Thursday, January 27, 2005

STOP THE ROT

There is no question that leftist views have infiltrated our colleges and universities. But what most people may not know, is just how far left the pendulum has swung. Ben Shapiro is a recent graduate from UCLA. He is also the youngest syndicated columnist in the United States. What he says has crept into American universities is astonishing. Sharpiro said, "You go on campus, you pick up the campus newspaper and see editorials comparing Ariel Sharon to Adolf Eichmann. And then you walk outside class and you see the Muslim Student Association handing out pamphlets actively fundraising for Hamas and Hezbollah, and you figure, boy, I better do something about this."

When he tried to do something, he was fired from the UCLA Daily Bruin, the campus' newspaper. Shapiro commented, "It had something to do with insensitivity, they actually later would claim that I was a racist for attempting to expose the fact that student dollars were going to the promotion of terrorism."

So how did our colleges and universities become havens for anti-American thought and rhetoric? Some say the Leftist agenda that is running rampant today got its roots in the 1960s. The radicals of the Sixties Revolution are the same men and women at the head of our educational institutions and are in charge of shaping the minds of our young people today. And it is not just anti-Americanism that has escalated. Just look at this list of courses taught at some of America's top universities:

At Columbia, Sorcery and Magic
At Dartmouth, Queer Theory, Queer Texts
At Cornell, Gay Fiction
At Swarthmore, Lesbian Novels Since World War II
At the University of Wisconsin, Goddesses and Feminine Powers
And, at the University of Pennsylvania, Feminist Critique of Christianity,
to name just a few.

In his new book, Freefall of the American University: How Our Colleges are Corrupting the Minds and Morals of the Next Generation Jim Nelson Black says it will take a massive uprising of concerned citizens, students, parents and allies to turn the situation around

More here





FAILED EDUCATION SYSTEM DESTROYS AMERICAN DREAM

Once upon a time, education was a way to rise out of a poor background. No longer. Public education is now so useless that family background is again the big determinant of life success.

Today, for example, we may still believe American society is uniquely dynamic, but we're deceiving ourselves. European societies, which seem more class riven and less open, have just as much social mobility as the United States does.

And there are some indications that it is becoming harder and harder for people to climb the ladder of success. The Economist magazine gathered much of the recent research on social mobility in America. The magazine concluded that the meritocracy is faltering: "Would-be Horatio Algers are finding it no easier to climb from rags to riches, while the children of the privileged have a greater chance of staying at the top of the social heap."

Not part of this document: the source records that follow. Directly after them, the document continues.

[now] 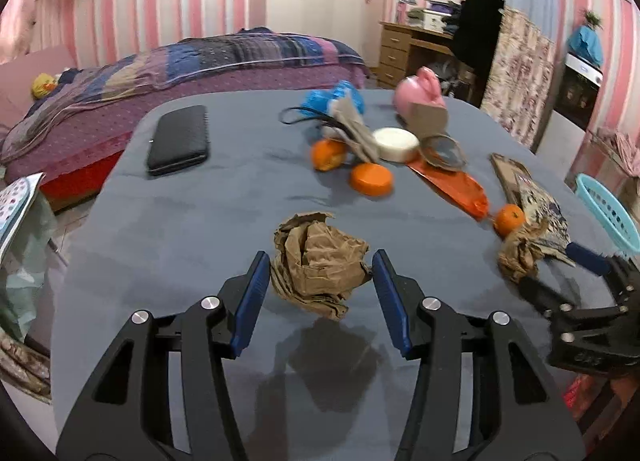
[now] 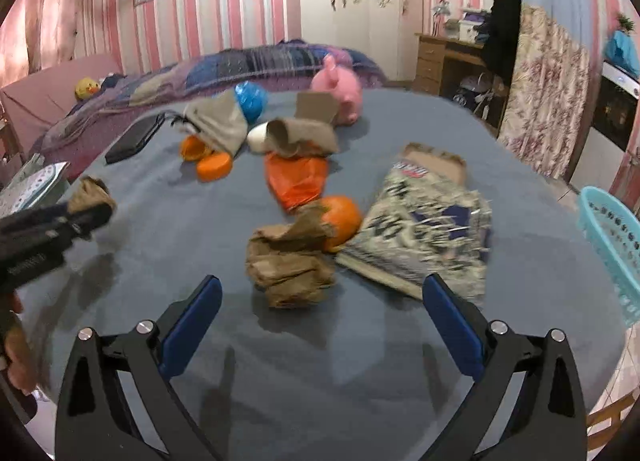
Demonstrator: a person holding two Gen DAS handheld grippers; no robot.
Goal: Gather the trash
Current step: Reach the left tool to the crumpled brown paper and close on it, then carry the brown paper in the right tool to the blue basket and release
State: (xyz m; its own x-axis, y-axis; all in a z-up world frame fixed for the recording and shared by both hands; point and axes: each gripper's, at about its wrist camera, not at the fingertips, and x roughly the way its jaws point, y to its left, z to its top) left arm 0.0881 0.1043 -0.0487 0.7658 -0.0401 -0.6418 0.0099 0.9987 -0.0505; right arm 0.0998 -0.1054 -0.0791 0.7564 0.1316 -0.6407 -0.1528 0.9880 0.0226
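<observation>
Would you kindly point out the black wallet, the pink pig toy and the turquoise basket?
black wallet (image 1: 179, 140), left wrist view, middle of its top face.
pink pig toy (image 2: 339, 90), right wrist view, its rounded body.
turquoise basket (image 2: 612, 237), right wrist view, its perforated side wall.

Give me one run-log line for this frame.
left gripper: closed on paper wad | right gripper: open, short of second paper wad | basket: table's right edge

The turquoise basket (image 1: 610, 209) was cut off by the right edge in both views. The left hand-held gripper (image 2: 86, 207) was smeared by motion blur (its fingertips unreadable) in the right wrist view. The printed bag (image 2: 424, 229) showed lettering too blurred to read.
</observation>
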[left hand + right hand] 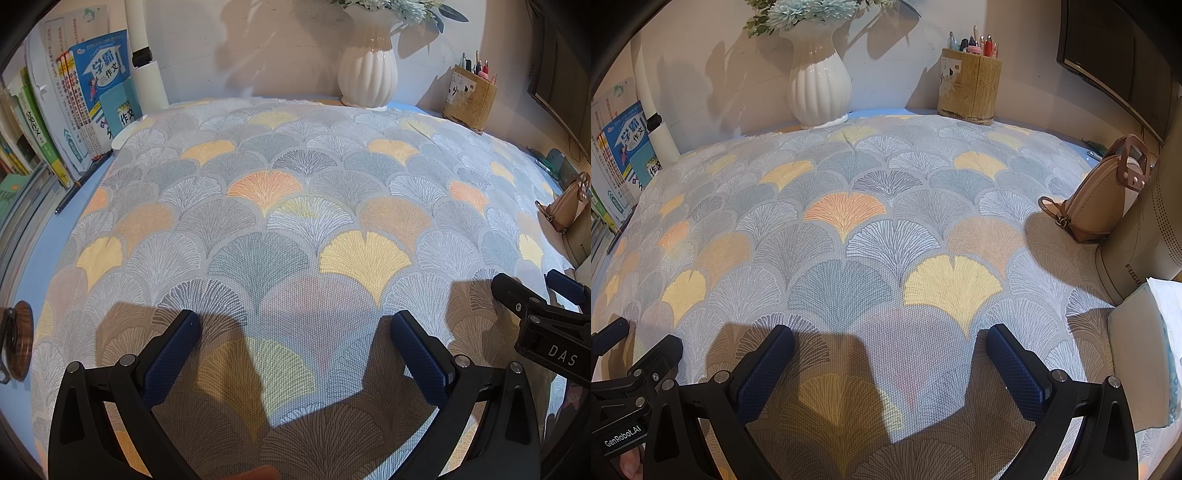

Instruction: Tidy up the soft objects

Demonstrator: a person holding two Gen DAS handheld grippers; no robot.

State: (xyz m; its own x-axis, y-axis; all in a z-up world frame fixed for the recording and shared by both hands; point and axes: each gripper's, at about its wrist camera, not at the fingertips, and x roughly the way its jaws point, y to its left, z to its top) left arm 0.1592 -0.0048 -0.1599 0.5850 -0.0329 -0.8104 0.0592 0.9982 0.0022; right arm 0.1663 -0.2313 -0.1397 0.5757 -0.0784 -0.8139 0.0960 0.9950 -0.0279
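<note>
1. Landmark: white ribbed vase [367,70] holding pale blue flowers [801,11], standing against the back wall.
2. Task item: a cloth [295,206] printed with grey, yellow and orange fan-leaf shapes lies spread over the blue tabletop [51,243]. Its far edge reaches the foot of the vase; from there it runs toward both cameras and fills most of each view.
3. Left gripper [295,325]: tongs spread wide, blue pads [173,354] well apart, nothing between them. It sits over the cloth's near part, on the camera side of the vase. Whether the tips touch the fabric cannot be told.
4. Right gripper [890,343]: tongs also spread wide, holding nothing, likewise over the near part of the cloth, just beside the left gripper. Contact with the fabric cannot be told.
5. Both grippers throw dark shadows on the cloth directly ahead of their fingers.
6. Right of the vase, also by the wall: a wooden pen holder [969,88] with pens, at the cloth's far edge.
7. Further right of the vase, nearer the cameras: a small tan bag [1104,195] resting on the cloth and leaning on a beige appliance [1137,243].
8. Left of the vase: a white lamp post [144,55], then upright books [99,85].
</note>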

Economists and sociologists do not all agree, but it does seem there is at least slightly less movement across income quintiles than there was a few decades ago. Sons' income levels correlate more closely to those of their fathers. The income levels of brothers also correlate more closely. That suggests that the family you were born into matters more and more to how you will fare in life. That's a problem because we are not supposed to have a hereditary class structure in this country.

But we're developing one. In the information age, education matters more. In an age in which education matters more, family matters more, because as James Coleman established decades ago, family status shapes educational achievement.

At the top end of society we have a mass upper-middle class. This is made up of highly educated people who move into highly educated neighborhoods and raise their kids in good schools with the children of other highly educated parents. These kids develop wonderful skills, get into good colleges (the median family income of a Harvard student is now $150,000), then go out and have their own children, who develop the same sorts of wonderful skills and who repeat the cycle all over again. In this way these highly educated elites produce a paradox - a hereditary meritocratic class.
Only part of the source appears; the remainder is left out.